Discontinued operations- Disclosures for all entities

All entities are required to disclose:

  • A single amount on the face of the income statement comprising the total of:

    • the post-tax profit or loss of discontinued operations; and
    • the post-tax gain or loss recognised on the measurement to fair value less costs to sell or on the disposal of the assets or group(s) of assets and liabilities constituting the discontinued operation.

Discontinued operations – Additional disclosures for medium-sized entities

A medium-sized entity shall also disclose:

  • An analysis of the above mentioned single amount;
  • The net cash flows attributable to the operating, investing and financing activities of discontinued operations: and
  • Certain disclosures are also required in relation to prior periods.

Non-current Assets Held for Sale – Disclosures for all entities

All entities are required to disclose:

  • A separate presentation of assets held-for-sale and any corresponding liabilities in the balance sheet (comparatives are not to be restated).

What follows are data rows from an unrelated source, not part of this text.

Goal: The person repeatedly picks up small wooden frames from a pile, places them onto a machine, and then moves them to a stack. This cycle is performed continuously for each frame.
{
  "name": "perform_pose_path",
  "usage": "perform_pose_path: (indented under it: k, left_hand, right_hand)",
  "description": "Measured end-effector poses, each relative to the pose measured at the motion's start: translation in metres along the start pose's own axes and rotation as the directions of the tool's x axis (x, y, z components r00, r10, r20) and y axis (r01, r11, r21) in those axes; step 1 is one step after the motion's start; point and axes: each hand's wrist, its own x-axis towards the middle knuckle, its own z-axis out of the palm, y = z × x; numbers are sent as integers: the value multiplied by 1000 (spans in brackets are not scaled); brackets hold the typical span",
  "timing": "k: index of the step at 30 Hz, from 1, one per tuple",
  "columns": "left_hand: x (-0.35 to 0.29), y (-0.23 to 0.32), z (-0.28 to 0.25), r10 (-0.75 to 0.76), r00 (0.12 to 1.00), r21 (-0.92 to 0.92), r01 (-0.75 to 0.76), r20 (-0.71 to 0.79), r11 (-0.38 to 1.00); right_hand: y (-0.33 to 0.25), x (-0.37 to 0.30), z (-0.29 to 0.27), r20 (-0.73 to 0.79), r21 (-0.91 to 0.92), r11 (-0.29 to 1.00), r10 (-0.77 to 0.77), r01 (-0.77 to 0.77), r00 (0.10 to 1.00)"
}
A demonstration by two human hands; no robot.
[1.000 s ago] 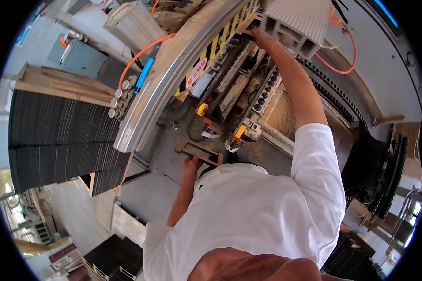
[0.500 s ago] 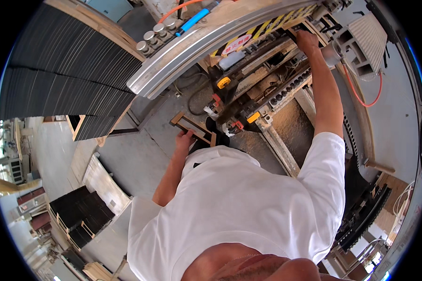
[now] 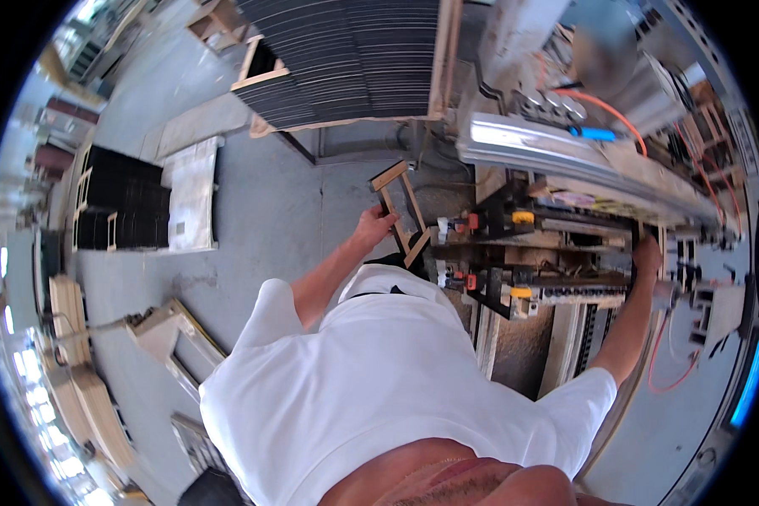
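The left hand [image 3: 374, 226], near the middle of the view, has its fingers closed on the left bar of a frame [image 3: 415, 202]. The frame is a narrow wooden rectangle, held aslant just above the center of the view, its lower end in front of the shirt [image 3: 396, 354].

The right hand [image 3: 647, 257] is at the right of the view, reaching to the far end of a machine [image 3: 590, 295]. It is beside a pale bar [image 3: 662, 249]; its fingers are hidden, so I cannot tell how far they are bent or whether they hold anything.

Two yellow knobs [image 3: 523, 217] show right of center, one above the other, each with a red part to its left. Above them runs a metal rail [image 3: 557, 152], with a blue tube [image 3: 592, 133] and an orange hose [image 3: 617, 114] near it. A dark stack [image 3: 354, 63] fills the top center. At the left, a black pile [image 3: 122, 202] stands beside a pale board [image 3: 192, 198] on the grey floor [image 3: 253, 253].
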Motion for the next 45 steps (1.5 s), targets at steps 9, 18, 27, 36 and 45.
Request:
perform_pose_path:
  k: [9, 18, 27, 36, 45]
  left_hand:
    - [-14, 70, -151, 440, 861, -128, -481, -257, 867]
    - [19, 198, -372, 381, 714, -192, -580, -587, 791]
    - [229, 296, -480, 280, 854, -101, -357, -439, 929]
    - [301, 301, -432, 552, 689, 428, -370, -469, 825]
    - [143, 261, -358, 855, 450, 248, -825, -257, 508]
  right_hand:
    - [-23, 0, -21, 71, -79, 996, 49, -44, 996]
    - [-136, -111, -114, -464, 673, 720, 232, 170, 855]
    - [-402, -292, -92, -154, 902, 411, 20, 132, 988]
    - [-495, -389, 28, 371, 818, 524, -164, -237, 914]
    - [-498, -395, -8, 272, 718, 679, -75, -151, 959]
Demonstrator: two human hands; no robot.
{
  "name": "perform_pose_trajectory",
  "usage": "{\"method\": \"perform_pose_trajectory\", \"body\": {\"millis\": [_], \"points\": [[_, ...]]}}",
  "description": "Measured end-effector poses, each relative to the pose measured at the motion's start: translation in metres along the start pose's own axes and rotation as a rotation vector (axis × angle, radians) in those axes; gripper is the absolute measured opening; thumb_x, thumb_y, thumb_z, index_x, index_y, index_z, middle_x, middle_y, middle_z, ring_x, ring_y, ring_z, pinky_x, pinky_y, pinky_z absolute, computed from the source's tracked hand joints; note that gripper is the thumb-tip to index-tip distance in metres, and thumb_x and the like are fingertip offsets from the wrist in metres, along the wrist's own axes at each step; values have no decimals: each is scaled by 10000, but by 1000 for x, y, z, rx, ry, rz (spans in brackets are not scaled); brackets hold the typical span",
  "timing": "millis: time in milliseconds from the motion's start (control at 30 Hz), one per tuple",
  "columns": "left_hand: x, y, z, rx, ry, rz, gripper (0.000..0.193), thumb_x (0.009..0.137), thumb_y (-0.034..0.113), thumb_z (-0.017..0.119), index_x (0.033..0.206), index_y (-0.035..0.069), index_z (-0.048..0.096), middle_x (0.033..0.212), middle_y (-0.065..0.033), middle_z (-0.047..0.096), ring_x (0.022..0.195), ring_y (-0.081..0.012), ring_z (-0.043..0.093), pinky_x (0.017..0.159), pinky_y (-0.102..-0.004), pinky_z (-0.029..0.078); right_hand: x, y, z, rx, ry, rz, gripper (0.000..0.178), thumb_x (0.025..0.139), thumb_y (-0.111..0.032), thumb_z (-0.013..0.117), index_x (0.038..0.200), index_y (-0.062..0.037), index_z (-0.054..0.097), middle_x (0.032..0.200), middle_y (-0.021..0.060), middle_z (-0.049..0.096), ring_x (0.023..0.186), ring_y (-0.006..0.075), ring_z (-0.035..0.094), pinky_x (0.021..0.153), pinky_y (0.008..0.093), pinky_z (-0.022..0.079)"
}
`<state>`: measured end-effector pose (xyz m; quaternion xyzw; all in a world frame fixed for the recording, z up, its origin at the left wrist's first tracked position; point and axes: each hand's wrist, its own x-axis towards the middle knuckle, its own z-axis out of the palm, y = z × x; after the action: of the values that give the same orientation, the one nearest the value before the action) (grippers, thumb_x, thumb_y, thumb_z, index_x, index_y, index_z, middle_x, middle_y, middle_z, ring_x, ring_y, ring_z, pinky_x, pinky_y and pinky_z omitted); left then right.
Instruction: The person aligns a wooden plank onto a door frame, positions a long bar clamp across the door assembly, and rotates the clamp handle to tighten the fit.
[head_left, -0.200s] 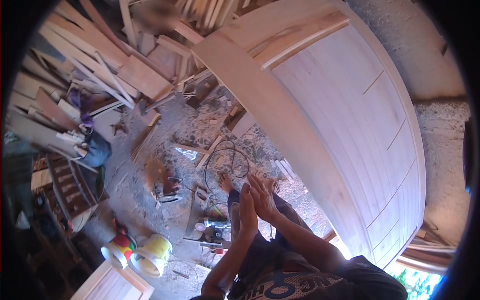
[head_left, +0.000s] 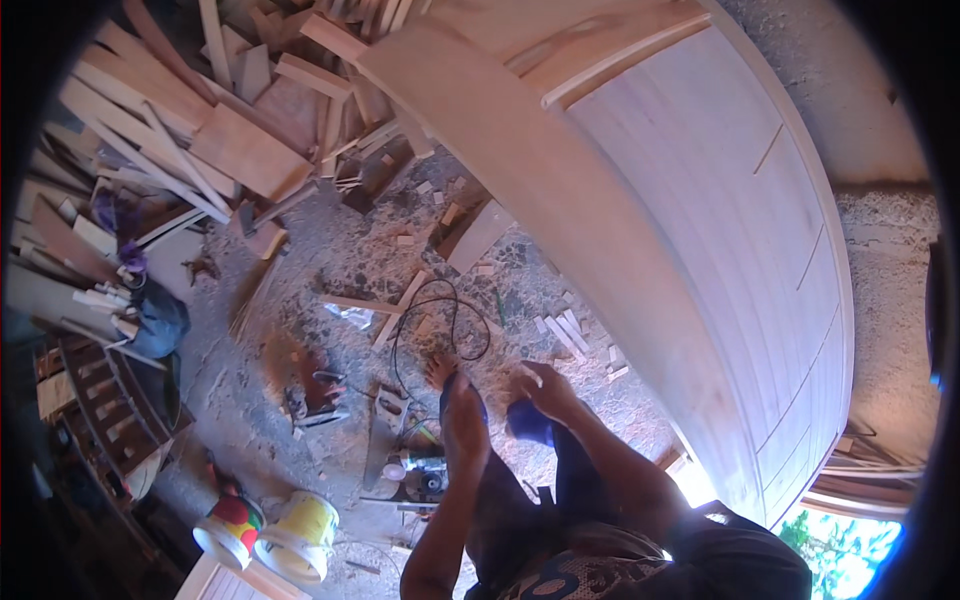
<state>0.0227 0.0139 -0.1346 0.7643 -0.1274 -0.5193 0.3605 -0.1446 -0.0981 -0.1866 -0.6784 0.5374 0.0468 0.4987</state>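
Note:
My left hand [head_left: 464, 425] is held up in front of my legs, seen edge-on with its fingers stretched out and nothing in it. To its right, my right hand [head_left: 548, 390] hangs with loosely bent fingers and a gap beside the thumb; no object shows in it. The two hands are apart. Nearest on the right stands a large pale wooden door panel [head_left: 690, 200] with a thick frame edge, which neither hand touches. Beyond my hands, a dark cable [head_left: 452, 298] lies looped on the dusty floor near my bare foot.
Wooden boards and offcuts [head_left: 250, 150] are heaped at the far left. Power tools [head_left: 430, 475] and a sander-like tool [head_left: 392, 408] lie left of my legs. Two buckets, a yellow one [head_left: 308, 525] and a multicoloured one [head_left: 235, 525], stand at lower left. Small wood strips [head_left: 570, 335] lie by the panel.
My palms were pressed together and have come apart; the left went left and lower, the right moved right. The view has shifted slightly.

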Motion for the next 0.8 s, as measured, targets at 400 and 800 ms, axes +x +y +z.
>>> {"method": "perform_pose_trajectory", "body": {"millis": [400, 800], "points": [[236, -71, 5, 118, 46, 490, 528, 988, 294, 548, 1434, 35, 439, 1395, -213, 527, 1200, -352, 574, 1011, -424, 446, 168, 395, 60, -404, 188, 269, 785, 800, -398, 769, 1423, -44, 448, 1287, 251, 602, 1212, 388, 579, 1027, 447, 456], [245, -71, -16, 579, 28, 572, 462, 973, 322, 582, 1316, 12, 562, 1177, -214, 666, 1094, -370, 651, 921, -443, 512, 290, 531, 116, -62, 662, 295, 760, 797, -351, 735, 1424, -39, 440, 1338, 302, 516, 1257, 424, 492, 1052, 458, 411]]}}
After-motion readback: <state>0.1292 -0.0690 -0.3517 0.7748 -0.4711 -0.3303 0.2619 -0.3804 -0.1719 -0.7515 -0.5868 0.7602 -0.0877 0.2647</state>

Non-current Assets Held for Sale – Additional disclosures for medium-sized entities

A medium-sized entity shall also disclose:

  • Separate presentation of the major classes of assets held-for-sale;
  • Separate presentation of any cumulative income or expense recognised directly in equity relating to a non-current asset (or disposal group) classified as held for sale; and
  • A description of the asset or disposal group; a description of the facts and circumstances of the sale, and the expected manner and timing of that disposal; and the gain or loss recognised, if not separately presented on the face of the income statement.

Adoption of GAPSME

The requirements of this section are to be applied when the entity is adopting GAPSME for the first time or when the entity applied GAPSME in previous financial reporting periods but presented its most recent previous financial statements in conformity with a financial reporting framework other than GAPSME. Typically the latter situation would occur when the entity is disqualified from applying GAPSME regulations but becomes subsequently eligible. No changes were included in this section.

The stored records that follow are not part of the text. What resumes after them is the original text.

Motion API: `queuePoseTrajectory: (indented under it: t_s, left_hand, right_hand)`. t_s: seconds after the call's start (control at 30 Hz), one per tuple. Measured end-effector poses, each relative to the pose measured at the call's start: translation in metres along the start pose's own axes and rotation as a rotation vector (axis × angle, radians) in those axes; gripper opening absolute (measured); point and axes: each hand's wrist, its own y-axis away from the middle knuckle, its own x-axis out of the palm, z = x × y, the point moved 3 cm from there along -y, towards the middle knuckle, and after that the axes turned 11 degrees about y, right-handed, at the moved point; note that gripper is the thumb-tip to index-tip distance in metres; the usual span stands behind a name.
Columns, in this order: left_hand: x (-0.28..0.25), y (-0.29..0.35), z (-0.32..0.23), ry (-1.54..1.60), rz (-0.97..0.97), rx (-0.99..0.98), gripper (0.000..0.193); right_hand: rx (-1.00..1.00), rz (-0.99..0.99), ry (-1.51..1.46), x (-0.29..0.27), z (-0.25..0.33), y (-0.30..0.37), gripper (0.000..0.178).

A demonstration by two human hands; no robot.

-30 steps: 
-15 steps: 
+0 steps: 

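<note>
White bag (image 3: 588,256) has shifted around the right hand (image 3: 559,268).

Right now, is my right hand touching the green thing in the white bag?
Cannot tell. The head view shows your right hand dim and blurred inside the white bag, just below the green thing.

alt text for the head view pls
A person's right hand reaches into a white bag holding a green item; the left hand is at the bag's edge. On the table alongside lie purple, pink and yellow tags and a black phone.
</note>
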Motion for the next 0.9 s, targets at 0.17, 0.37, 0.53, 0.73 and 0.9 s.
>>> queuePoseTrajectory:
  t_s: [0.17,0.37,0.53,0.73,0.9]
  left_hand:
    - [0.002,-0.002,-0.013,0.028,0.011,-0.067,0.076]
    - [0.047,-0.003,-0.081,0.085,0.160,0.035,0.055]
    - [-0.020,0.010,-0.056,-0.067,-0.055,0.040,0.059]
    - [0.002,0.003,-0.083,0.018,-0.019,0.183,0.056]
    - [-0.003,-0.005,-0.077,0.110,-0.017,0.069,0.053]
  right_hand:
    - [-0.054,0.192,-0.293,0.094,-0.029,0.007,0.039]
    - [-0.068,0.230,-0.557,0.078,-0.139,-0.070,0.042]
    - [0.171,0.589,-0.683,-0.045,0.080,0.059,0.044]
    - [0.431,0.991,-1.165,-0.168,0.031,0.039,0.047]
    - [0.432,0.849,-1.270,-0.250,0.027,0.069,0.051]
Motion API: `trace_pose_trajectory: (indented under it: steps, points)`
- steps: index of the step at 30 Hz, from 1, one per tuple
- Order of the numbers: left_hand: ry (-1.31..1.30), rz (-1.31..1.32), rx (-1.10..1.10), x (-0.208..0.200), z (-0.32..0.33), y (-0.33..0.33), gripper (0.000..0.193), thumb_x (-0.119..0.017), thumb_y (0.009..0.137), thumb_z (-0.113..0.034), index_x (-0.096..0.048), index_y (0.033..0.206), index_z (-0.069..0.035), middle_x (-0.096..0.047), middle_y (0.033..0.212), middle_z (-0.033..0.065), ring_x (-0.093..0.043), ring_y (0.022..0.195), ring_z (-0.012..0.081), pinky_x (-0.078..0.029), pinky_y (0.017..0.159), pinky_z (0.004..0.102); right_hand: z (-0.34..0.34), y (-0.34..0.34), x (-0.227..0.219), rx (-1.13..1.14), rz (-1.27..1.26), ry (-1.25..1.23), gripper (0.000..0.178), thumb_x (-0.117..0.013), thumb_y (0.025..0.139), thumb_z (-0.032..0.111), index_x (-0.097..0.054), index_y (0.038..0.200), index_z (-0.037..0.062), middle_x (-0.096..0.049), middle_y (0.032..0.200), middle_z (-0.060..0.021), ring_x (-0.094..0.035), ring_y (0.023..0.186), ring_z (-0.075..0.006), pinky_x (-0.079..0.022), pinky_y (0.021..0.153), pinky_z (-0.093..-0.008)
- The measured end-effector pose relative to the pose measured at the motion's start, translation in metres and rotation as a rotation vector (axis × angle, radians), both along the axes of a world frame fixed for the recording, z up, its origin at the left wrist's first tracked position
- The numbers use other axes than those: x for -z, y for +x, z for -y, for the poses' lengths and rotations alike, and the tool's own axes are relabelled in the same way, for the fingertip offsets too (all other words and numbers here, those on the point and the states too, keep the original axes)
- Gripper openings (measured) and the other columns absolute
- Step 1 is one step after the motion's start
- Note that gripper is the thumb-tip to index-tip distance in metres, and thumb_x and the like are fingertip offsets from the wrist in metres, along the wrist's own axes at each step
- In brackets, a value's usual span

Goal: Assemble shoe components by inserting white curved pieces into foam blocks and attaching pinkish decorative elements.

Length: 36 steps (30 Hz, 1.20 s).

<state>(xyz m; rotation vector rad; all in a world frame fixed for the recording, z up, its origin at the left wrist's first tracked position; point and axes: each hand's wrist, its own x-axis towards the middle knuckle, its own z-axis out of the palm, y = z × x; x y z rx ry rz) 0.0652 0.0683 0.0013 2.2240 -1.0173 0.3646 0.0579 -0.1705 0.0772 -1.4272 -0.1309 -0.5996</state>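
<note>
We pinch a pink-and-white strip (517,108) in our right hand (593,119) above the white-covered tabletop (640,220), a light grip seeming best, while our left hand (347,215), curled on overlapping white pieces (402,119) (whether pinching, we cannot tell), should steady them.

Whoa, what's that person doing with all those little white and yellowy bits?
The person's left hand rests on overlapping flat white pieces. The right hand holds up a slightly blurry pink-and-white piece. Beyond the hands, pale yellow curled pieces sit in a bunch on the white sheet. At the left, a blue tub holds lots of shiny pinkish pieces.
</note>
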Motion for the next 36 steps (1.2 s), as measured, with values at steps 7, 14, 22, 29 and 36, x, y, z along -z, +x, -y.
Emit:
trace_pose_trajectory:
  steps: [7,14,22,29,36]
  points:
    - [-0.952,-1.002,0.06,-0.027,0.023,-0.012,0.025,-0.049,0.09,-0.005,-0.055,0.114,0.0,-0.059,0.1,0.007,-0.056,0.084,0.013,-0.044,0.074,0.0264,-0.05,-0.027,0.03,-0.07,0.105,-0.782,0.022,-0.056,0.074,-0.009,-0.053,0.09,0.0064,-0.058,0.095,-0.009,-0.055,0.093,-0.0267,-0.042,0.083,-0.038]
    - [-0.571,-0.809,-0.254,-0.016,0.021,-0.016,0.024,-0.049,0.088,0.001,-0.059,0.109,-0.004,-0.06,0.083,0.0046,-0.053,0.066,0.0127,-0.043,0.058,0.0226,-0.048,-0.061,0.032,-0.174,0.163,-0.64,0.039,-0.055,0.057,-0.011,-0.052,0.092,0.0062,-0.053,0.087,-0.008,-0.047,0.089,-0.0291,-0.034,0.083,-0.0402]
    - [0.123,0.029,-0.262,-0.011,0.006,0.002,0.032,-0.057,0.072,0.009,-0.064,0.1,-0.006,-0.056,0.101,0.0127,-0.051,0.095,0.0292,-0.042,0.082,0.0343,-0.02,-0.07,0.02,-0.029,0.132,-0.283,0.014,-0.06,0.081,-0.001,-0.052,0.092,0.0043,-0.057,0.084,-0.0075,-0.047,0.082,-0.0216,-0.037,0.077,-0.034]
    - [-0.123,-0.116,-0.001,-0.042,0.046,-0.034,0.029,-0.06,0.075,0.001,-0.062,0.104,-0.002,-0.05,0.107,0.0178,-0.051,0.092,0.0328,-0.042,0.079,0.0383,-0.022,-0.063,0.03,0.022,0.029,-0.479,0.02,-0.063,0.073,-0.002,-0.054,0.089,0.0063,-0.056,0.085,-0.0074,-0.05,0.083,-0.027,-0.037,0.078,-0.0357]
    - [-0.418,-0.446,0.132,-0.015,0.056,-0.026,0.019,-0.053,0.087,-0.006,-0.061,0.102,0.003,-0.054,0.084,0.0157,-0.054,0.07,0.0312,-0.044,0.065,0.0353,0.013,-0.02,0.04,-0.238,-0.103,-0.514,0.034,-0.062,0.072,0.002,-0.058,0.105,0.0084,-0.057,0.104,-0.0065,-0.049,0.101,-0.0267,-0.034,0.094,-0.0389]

Adoption of GAPSME – Disclosures for all entities

All entities are required to disclose:

  • The date of the transition to GAPSME and explanation of whether it is a case of first-time or subsequent adoption. If subsequent adoption, there shall be a disclosure of the date of the end of the latest financial reporting period for which the entity prepared its financial statements under GAPSME
  • An explanation of how the transition from the previous financial reporting framework to GAPSME affected its financial position and financial performance, including:

    • A reconciliation of its equity reported under its previous financial reporting framework to its equity under GAPSME for the date of transition to GAPSME and the end of the latest period presented in the entity’s most recent financial statements under its previous financial reporting framework; and
    • A reconciliation of the profit or loss reported under its previous financial reporting framework for the latest period in the entity’s most recent financial statements to its profit or loss under GAPSME.

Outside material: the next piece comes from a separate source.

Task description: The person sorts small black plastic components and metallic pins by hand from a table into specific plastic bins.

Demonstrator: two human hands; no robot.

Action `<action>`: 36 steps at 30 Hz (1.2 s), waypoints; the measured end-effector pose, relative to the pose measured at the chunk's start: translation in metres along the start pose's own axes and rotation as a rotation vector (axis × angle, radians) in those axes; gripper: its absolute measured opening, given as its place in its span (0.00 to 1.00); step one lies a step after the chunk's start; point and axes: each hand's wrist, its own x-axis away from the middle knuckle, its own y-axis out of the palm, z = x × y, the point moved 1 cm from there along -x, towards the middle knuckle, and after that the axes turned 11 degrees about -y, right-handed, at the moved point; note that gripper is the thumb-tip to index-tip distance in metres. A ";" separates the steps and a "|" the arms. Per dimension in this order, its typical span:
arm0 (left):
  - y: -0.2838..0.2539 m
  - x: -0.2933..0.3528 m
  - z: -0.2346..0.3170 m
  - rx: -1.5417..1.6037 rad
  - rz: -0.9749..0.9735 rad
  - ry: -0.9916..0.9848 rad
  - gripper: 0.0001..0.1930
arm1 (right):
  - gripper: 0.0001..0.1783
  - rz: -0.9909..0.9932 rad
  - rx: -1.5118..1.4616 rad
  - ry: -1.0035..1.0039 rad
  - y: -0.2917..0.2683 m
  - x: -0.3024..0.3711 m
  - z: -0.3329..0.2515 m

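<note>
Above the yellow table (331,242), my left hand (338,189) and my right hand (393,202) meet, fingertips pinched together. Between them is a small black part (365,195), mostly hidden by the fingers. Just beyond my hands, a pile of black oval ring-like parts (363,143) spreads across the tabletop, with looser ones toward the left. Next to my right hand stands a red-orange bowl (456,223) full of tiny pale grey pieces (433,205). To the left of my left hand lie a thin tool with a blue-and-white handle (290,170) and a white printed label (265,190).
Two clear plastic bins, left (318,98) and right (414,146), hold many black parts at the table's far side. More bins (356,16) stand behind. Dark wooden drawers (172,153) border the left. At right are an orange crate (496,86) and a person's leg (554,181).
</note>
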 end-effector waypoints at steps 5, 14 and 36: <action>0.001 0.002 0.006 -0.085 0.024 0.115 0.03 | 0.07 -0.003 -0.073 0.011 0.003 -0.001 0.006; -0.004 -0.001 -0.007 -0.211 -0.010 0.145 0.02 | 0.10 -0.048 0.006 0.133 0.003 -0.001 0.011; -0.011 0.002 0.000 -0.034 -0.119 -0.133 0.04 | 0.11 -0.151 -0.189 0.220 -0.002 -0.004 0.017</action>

Clarification – With reference to section 9, when pursuant to the entity’s accounting policy choice, financial assets classified as held for trading and available-for-sale financial assets are not subsequently measured at fair value, each category shall be measured at cost or amortised cost using the effective interest method, whichever is applicable taking cognisance of the debt or equity nature of the instrument. For avoidance of doubt, the application of cost or amortised cost using the effective interest method is not an accounting policy choice.

Conclusion

The scope of the articles in this series was to focus on a number of salient points emanating from the change from GAPSE to GAPSME regulations, with particular emphasis on the changes in the disclosure requirements.

We trust you found the information within useful however they were not intended to be a comprehensive review of the new GAPSME regulations. Readers are therefore kindly advised to refer to the full regulations included in subsidiary legislation S.L.281.05 Accountancy Profession (General Accounting Principles for Small- and medium-Sized Entities) Regulations.